Task to carry out
The response must contain every line below in which "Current" appears.

►

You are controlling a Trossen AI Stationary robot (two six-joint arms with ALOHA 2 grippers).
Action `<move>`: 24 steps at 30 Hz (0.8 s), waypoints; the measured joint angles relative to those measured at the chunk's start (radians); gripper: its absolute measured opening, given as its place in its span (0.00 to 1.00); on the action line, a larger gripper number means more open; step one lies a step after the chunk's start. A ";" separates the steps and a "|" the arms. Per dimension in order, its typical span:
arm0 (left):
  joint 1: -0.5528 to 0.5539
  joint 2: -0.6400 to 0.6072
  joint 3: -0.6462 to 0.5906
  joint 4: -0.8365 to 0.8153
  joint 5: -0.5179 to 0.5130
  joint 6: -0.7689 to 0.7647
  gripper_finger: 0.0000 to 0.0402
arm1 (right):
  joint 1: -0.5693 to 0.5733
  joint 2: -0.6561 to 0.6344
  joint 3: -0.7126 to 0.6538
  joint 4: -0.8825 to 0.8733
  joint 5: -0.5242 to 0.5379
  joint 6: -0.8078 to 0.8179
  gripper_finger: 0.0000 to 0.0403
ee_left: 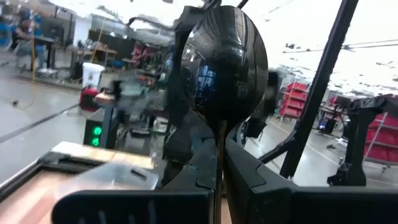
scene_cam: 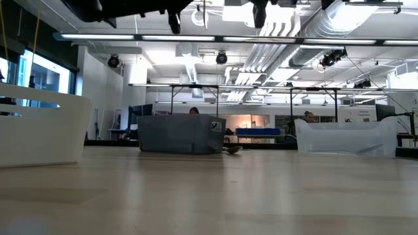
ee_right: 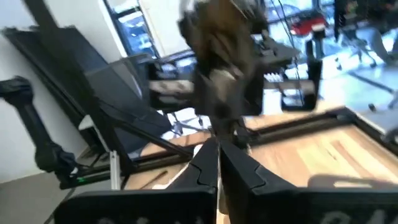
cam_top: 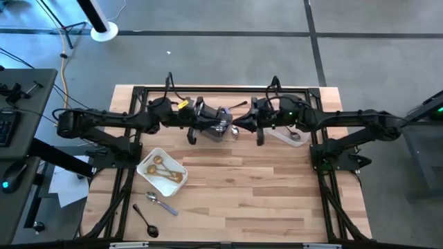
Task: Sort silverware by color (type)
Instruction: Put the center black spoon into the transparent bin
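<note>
In the left wrist view a black spoon (ee_left: 227,62) stands bowl up in front of the camera, with my left gripper (ee_left: 219,163) shut on it. In the high view that gripper (cam_top: 230,126) is above the table's far middle, over the grey bin (cam_top: 213,124). My right gripper (cam_top: 243,127) faces it closely from the right, fingers shut (ee_right: 217,158). Its own view shows only a blurred dark shape ahead. Two gold spoons (cam_top: 165,169) lie in the white tray (cam_top: 149,160). A lilac-handled spoon (cam_top: 160,203) and a black spoon (cam_top: 146,221) lie flat on the near left of the table. My left gripper pinches the black spoon's handle (ee_left: 219,140) between its two fingers, just below the bowl. The fingers run along the handle, about level, pointing toward the table's right side. The spoon is clear of the table, its bowl sticking out beyond the fingertips. Whether my right gripper touches the spoon, I cannot tell.
A clear tub (cam_top: 291,133) stands at the far right below the right arm. A small spoon (scene_cam: 232,149) lies on the table right beside the grey bin (scene_cam: 181,134). A dark piece (cam_top: 239,105) lies near the far edge. Bare wood fills the middle and near right.
</note>
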 joint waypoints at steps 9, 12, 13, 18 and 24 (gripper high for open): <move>-0.003 0.006 0.055 -0.013 0.006 -0.004 0.00 | -0.003 0.037 0.000 0.055 0.007 0.114 0.22; -0.011 0.030 0.072 -0.007 0.005 -0.004 0.00 | -0.003 0.060 0.000 0.081 -0.030 0.131 0.33; -0.012 0.041 0.076 -0.013 0.005 -0.004 0.00 | -0.003 0.072 0.000 0.091 -0.051 0.132 0.36; -0.027 0.088 0.116 -0.007 0.015 -0.005 0.00 | -0.002 0.133 0.000 0.175 -0.134 0.169 0.44; -0.029 0.099 0.120 -0.008 0.026 -0.006 0.00 | -0.002 0.151 -0.001 0.201 -0.175 0.173 0.45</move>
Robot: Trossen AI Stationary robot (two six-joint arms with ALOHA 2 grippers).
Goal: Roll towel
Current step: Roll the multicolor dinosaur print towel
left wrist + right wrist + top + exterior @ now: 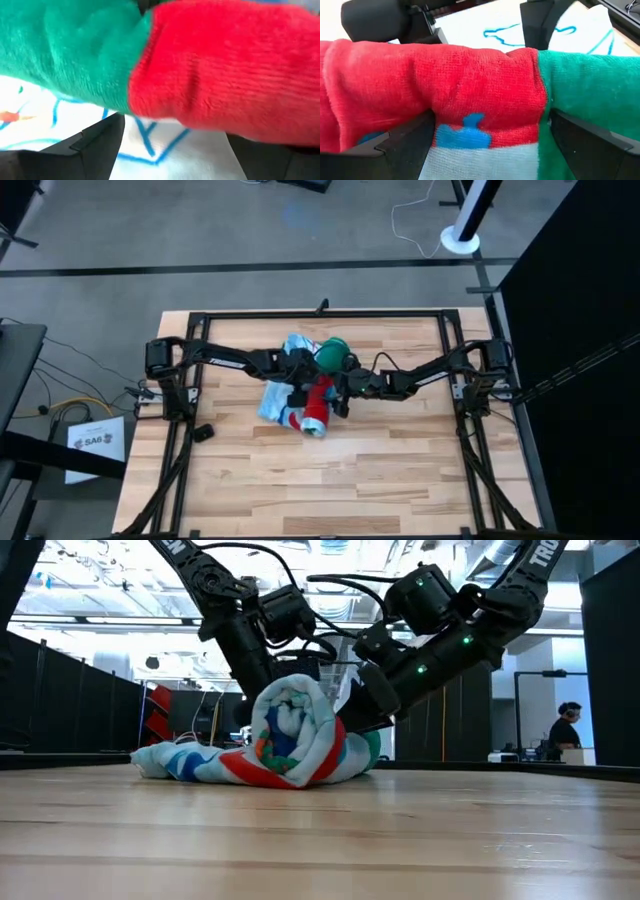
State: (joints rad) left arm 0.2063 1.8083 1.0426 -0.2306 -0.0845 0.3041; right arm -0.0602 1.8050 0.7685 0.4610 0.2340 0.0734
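Both arms met mid-table over the towel point(305, 398), left gripper point(298, 392) and right gripper point(338, 392) each spread open around the rolled red-green part, probably to keep it tight while flat cloth remained on its left to roll.

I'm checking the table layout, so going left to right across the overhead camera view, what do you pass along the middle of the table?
Left arm → flat unrolled part of the towel → rolled part of the towel → right arm.
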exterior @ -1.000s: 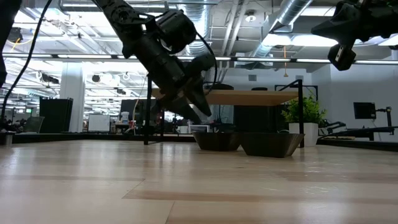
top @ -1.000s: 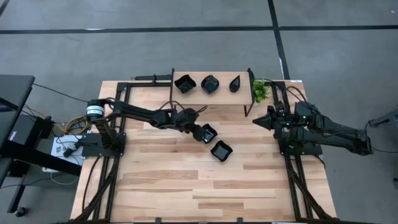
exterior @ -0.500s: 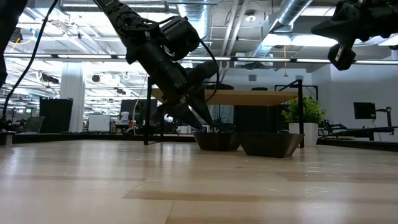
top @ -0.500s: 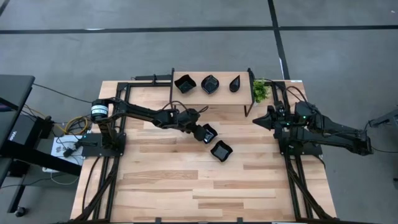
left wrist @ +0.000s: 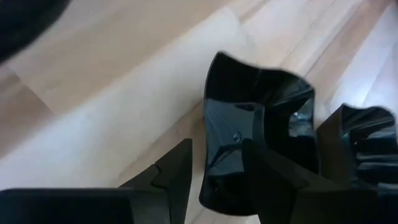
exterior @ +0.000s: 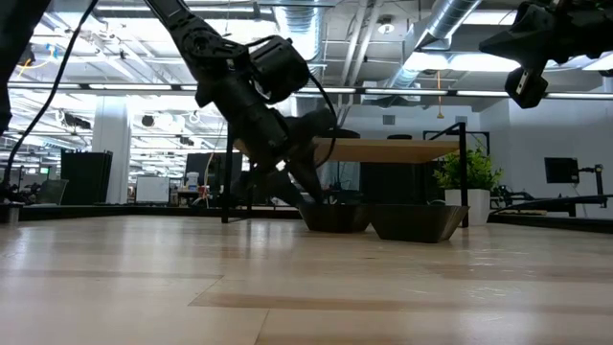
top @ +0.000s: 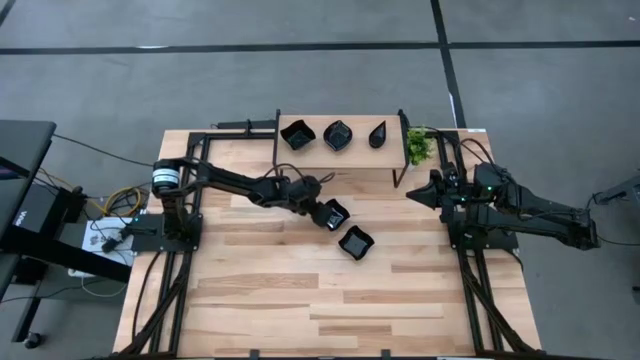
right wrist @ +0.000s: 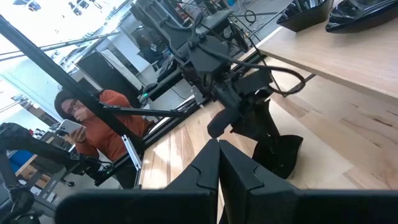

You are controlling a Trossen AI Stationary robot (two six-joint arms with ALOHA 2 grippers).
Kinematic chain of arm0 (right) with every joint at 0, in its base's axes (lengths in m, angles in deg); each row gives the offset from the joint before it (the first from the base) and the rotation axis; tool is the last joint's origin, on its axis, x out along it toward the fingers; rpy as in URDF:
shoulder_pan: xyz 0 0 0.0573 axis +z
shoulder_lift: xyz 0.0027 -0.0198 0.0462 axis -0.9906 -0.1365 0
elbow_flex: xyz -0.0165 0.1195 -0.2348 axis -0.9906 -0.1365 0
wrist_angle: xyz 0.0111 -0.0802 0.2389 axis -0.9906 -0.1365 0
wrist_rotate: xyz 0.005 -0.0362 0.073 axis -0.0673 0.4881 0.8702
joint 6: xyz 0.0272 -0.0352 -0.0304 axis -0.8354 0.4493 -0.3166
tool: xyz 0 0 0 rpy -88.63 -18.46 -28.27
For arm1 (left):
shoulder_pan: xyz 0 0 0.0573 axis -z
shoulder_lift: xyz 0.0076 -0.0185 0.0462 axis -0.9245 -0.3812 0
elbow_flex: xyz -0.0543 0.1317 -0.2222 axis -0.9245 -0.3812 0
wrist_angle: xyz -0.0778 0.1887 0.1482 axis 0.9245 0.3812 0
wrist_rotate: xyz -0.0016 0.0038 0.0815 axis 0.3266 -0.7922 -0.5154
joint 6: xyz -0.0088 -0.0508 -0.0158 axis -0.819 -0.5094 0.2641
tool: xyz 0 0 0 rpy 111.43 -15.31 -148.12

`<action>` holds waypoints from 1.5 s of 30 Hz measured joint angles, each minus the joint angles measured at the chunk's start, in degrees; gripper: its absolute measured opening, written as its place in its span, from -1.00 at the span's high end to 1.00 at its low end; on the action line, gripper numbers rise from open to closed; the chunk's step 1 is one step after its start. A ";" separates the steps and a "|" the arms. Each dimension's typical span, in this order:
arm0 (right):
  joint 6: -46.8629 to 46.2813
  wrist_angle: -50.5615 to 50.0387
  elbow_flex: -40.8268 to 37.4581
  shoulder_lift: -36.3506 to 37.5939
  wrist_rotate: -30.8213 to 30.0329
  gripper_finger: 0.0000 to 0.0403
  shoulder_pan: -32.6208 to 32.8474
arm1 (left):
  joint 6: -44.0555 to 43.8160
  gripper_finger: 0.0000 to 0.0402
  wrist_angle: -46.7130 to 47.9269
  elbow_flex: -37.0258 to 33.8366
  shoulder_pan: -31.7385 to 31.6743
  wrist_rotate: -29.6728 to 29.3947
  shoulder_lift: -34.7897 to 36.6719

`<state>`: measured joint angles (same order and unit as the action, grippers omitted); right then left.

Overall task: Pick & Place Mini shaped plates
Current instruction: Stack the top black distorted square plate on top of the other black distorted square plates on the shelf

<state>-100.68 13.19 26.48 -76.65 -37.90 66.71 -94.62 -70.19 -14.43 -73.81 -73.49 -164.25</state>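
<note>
Two mini shaped plates, glossy black with wavy edges, rest on their bases mid-table: one (top: 337, 213) and a second (top: 355, 241) just to its right and nearer. Three more stand on the raised wooden shelf (top: 340, 150) at the far edge. My left gripper (left wrist: 217, 144) is open and slants down over the first plate (left wrist: 261, 106). One finger (left wrist: 177, 177) stands outside its wall and the other (left wrist: 267, 177) over its hollow. My right gripper (top: 412, 195) is shut and waits high at the right, holding nothing. My left gripper straddles the wall (left wrist: 210, 155) of the first plate on the side toward the table's left, coming slanting down from the left. One finger is inside and one outside. Whether either finger touches the wall I cannot tell. The plate sits flat on the table.
A small green plant (top: 418, 146) stands at the shelf's right end. The shelf's black frame legs (top: 400, 175) stand just behind the plates. A person in an orange top (right wrist: 93, 124) sits beyond the table. Bare wood lies toward the near edge (top: 330, 310).
My left gripper has sunk toward the first plate, its fingers now down at the plate's rim. Both plates on the table have stayed where they were.
</note>
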 joint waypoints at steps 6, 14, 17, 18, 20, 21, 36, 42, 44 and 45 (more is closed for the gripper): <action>0.00 0.00 0.00 0.00 0.00 0.99 0.00 | -0.11 0.30 0.15 0.00 0.00 -1.83 0.48; 0.00 0.02 0.00 0.00 -0.17 0.99 0.00 | 0.37 0.30 0.42 -0.02 0.15 -1.98 0.14; 0.00 0.03 0.00 0.00 -0.17 0.99 0.00 | 0.43 0.31 0.27 0.00 0.13 -1.98 -0.43; -0.02 0.05 0.00 0.00 -0.18 0.99 0.00 | 0.50 0.32 0.85 -0.03 0.13 -1.98 -0.64; -0.02 0.26 0.00 0.00 -0.20 0.99 -0.02 | 0.50 0.36 1.34 -0.09 0.13 -1.98 -0.64; -0.02 0.28 0.00 0.00 -0.20 0.99 -0.02 | 0.50 0.39 0.92 -0.06 0.14 -1.98 -0.59; -0.13 0.28 0.00 0.00 -1.70 0.99 -0.02 | 0.52 0.94 1.00 -0.10 -0.17 -1.98 -0.23; -0.12 0.28 0.00 0.00 -1.70 0.99 -0.02 | -0.83 0.96 0.98 -0.11 -0.16 -1.91 -0.23; -0.11 0.28 0.00 0.00 -1.70 0.99 -0.02 | -1.72 0.97 0.97 -0.11 -0.17 -0.94 -0.20; -0.11 0.28 0.00 0.00 -1.70 0.99 -0.02 | -1.80 0.97 0.97 -0.10 -0.17 0.03 -0.18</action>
<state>-100.79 13.47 26.48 -76.65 -39.60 66.69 -96.41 -69.22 -14.53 -73.99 -73.46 -164.43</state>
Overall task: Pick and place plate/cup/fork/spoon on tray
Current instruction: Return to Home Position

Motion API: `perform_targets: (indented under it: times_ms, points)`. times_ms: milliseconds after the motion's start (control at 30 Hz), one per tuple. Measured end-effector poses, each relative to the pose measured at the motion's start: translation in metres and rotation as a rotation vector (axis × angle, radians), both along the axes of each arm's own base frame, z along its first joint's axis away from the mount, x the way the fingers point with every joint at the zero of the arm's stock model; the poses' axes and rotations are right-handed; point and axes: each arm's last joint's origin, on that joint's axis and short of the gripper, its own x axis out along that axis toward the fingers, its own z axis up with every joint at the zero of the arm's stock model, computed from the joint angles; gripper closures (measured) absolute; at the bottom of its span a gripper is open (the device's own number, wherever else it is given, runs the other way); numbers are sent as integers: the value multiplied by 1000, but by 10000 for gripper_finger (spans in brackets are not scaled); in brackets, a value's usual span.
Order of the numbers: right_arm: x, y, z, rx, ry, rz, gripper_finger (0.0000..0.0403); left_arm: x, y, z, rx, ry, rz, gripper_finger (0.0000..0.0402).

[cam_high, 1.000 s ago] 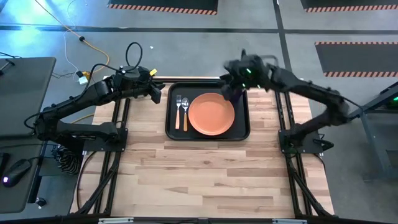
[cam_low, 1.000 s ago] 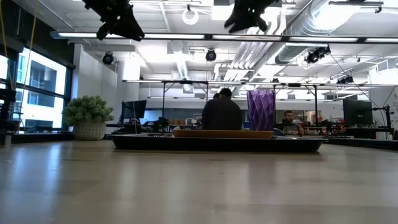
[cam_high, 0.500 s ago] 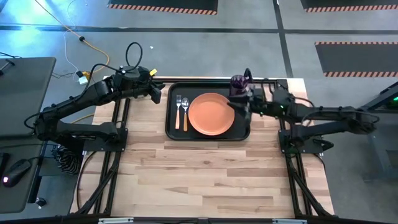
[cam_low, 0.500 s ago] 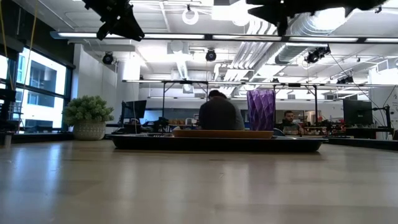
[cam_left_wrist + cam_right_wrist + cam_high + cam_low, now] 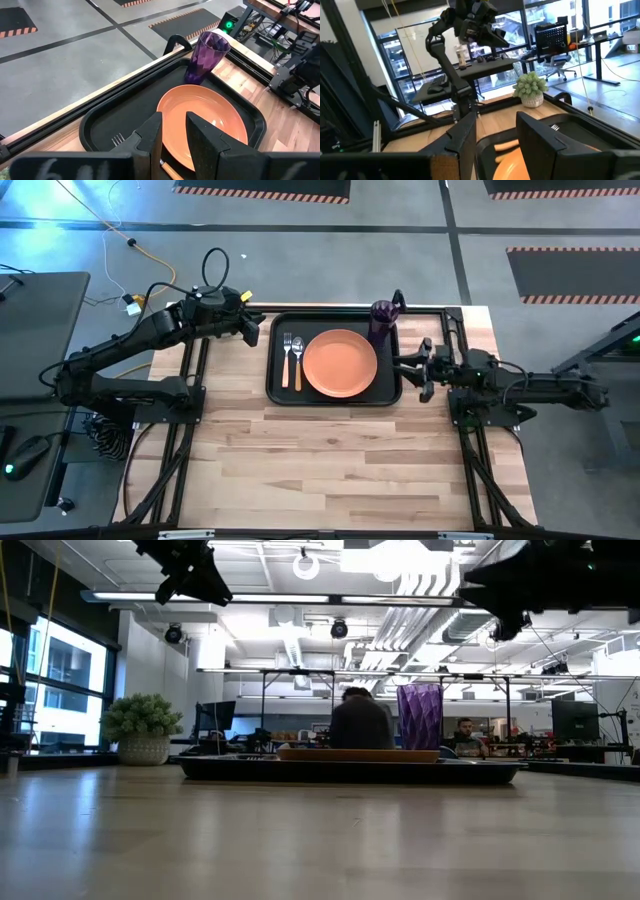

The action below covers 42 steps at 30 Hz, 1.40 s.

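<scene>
The black tray [image 5: 276, 385] lies at the table's far middle. The orange plate [image 5: 340, 363] lies on it, with the fork [image 5: 287, 356] and the spoon [image 5: 297, 358] side by side on the tray floor to the plate's left. The purple cup [image 5: 382, 320] stands upright in the tray's far right corner; it also shows in the left wrist view [image 5: 205, 57]. My right gripper [image 5: 410, 373] is open and empty, just off the tray's right rim. My left gripper [image 5: 262, 330] hovers open and empty off the tray's far left corner.
The near half of the wooden table [image 5: 330, 470] is bare. Beyond the table's far edge the low view shows a person [image 5: 360, 722] at a desk and a potted plant [image 5: 142, 727] in the room.
My right gripper has drawn back from above the cup at the tray's far right corner, going toward the table's right edge and a little nearer, and now points level at the tray's right rim. The cup stays upright on the tray.
</scene>
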Motion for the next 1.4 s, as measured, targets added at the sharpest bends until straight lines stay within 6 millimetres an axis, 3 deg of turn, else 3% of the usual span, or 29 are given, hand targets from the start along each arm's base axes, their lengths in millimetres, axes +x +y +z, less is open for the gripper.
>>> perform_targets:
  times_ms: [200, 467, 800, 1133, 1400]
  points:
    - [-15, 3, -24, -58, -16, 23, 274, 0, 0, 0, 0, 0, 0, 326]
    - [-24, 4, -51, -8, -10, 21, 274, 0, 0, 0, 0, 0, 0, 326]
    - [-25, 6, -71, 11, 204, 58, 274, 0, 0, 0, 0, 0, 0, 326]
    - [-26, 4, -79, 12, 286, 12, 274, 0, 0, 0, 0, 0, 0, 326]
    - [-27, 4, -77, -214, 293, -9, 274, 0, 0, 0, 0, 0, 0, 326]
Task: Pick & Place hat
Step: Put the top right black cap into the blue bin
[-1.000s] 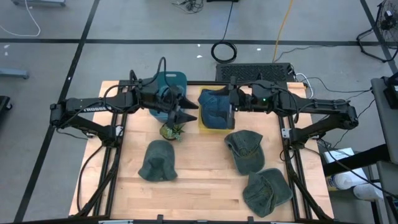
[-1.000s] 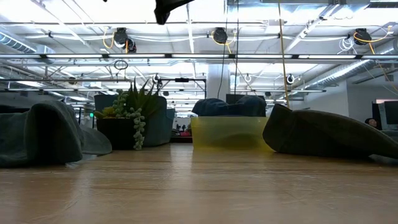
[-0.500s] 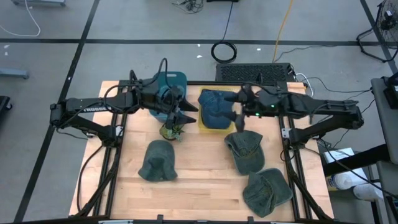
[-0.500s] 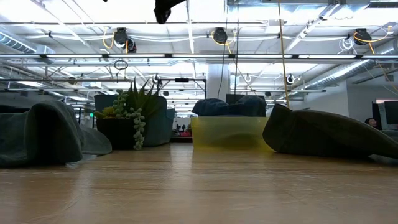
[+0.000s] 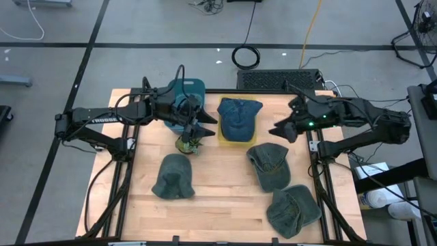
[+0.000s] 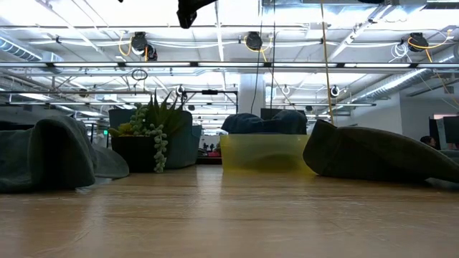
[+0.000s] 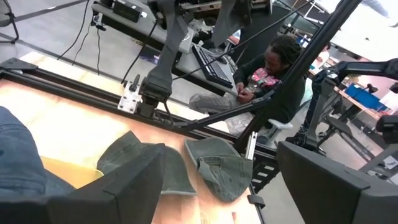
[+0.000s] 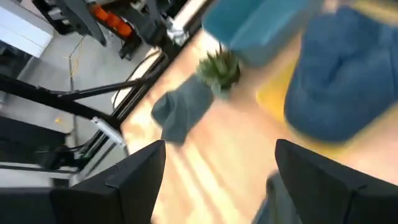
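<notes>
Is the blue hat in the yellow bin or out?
In. The blue hat sits in the yellow bin; the open right gripper is off to its side.

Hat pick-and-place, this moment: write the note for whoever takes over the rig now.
Right gripper: open, empty, beside the yellow bin toward the table's right edge.
Left gripper: open, empty, hovering over the small potted plant.
Done: one blue hat lies in the yellow bin.
Left: three green hats on the table: one in the left half, one just in front of the bin, one at the front right corner.
A teal bin stands behind the plant.
</notes>
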Controlling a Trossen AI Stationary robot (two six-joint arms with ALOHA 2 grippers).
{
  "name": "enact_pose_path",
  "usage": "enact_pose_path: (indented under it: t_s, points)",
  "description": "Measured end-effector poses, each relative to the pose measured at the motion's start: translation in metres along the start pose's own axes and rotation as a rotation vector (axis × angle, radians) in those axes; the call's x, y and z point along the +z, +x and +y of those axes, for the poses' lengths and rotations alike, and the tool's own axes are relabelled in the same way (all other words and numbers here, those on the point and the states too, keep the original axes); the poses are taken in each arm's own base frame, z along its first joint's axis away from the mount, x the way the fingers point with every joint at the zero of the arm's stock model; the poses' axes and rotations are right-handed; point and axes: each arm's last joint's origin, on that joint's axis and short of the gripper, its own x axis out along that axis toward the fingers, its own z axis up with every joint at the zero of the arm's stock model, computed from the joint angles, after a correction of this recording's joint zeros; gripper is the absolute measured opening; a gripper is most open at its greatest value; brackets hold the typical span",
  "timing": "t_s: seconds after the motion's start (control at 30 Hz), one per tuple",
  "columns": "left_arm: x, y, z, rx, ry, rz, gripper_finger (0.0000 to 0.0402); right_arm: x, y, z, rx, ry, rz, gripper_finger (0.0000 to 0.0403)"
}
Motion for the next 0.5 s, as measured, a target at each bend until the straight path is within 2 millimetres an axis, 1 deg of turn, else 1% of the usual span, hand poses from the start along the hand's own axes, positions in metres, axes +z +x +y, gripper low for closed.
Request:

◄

Task result
Current step: Roll the multicolor dinosaur print towel
Current instruction: Stack the top black distorted square plate on top of the other black distorted square plates on the shelf
Current instruction: Return to Home Position

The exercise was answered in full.